Using Qwen-TTS on Google Colab

Recently, Alibaba's open-source Qwen-TTS (Qwen3-TTS) has taken the AI voice world by storm. With its natural voice, emotional richness, and impressive voice cloning abilities, many people want to give it a try.

Aside from local deployment, you can also use Google's cloud GPU for free. It's completely free, requires no local GPU, and needs no environment setup. All you need is a browser to run Qwen-TTS online and enjoy voice cloning!


Preparation

Before you start, you'll need two things:

  1. A Google account
  2. A VPN or proxy (Since Colab is a Google service, accessing it from mainland China requires a VPN).

Once you have these, let's get started!


Step 1: Open the "Cloud Computer"

First, click the link below to open the pre-configured notebook:

🔗 Copy this address and open the Qwen-TTS cloud notebook in your browser: https://colab.research.google.com/gist/jianchang512/3be479157d50c4ccd2de73c146e80245/qwentts-demo.ipynb

Once opened, you'll see an interface that looks like code. Don't worry, we just need to click a few buttons.


Step 2: Enable GPU Acceleration

Google Colab is essentially a free "cloud computer" Google lends us. To run AI, we need to equip this computer with a "graphics card."

  1. In the top-right corner (or menu bar), click "Connect" or "Change runtime type."
  2. In the pop-up window, Hardware accelerator must be set to 【T4 GPU】.
  3. Click Save.


Step 3: One-Click Environment Setup

After setting up the GPU, let's install the required software for Qwen-TTS.

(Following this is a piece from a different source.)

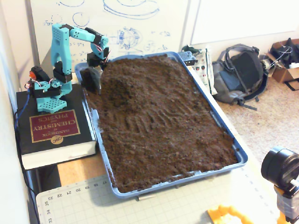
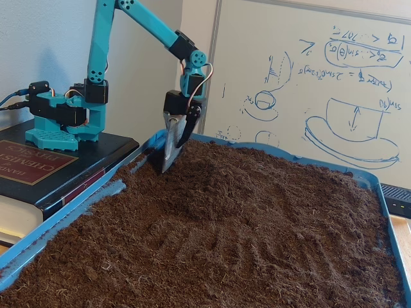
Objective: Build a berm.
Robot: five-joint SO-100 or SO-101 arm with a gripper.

  1. Find the top code block titled "# Step 1: Set up environment."
  2. Hover over the left side of the code block and click the "Play button ▶️" that appears.

The system will automatically run the commands. Just wait a few minutes until a green checkmark ✅ appears next to the play button, indicating completion.


Step 4: Choose a Mode and Start

Once the environment is set up, scroll down. You'll see three different launch options. Note: You can only run one of these commands at a time!

  • 1. Use model's built-in voice: Best for converting text to speech using the system's default voice.
  • 2. Clone voice with reference audio (🔥Recommended): This is the most common feature. Upload a few seconds of a recording, and the AI will mimic that voice.
  • 3. Design voice: An advanced option to fine-tune voice characteristics.

How to do it: Click the "Play button ▶️" next to the feature you want to use.

Wait a few tens of seconds. In the log at the bottom, you'll see a URL ending in gradio.live (e.g., Running on public URL: https://xxxx.gradio.live).

👉 Click this link to open the visual interface!

(Note: If you want to switch features, e.g., from cloning to design, you must first stop the currently running play button by clicking it again, then click the play button for the other feature.)


Step 5: Start Voice Cloning

After clicking the link, you'll enter the WebUI. The interface is very intuitive:

  1. Reference Audio: Drag and drop the audio file you want to imitate (e.g., mp3/wav) into the box on the left. Just a few seconds of clear human speech is enough.
  2. Target Text: Enter the text you want the AI to speak in the middle.
  3. Generate: Click the blue button and wait a moment.

The synthesized audio will appear on the right. You can play it directly or click to download and save.


Common Issues & Tips

  1. Disconnection: The free version of Google Colab has usage time limits and may disconnect if idle for too long. If disconnected, refresh the page and start again from "Step 1."
  2. Network: Ensuring a stable VPN connection is required throughout the entire process (including opening links, running code, and clicking the generated URL).
  3. Error Handling: If you encounter a strange error, try clicking "Runtime" in the menu bar, then "Disconnect and delete runtime," and then follow the steps again.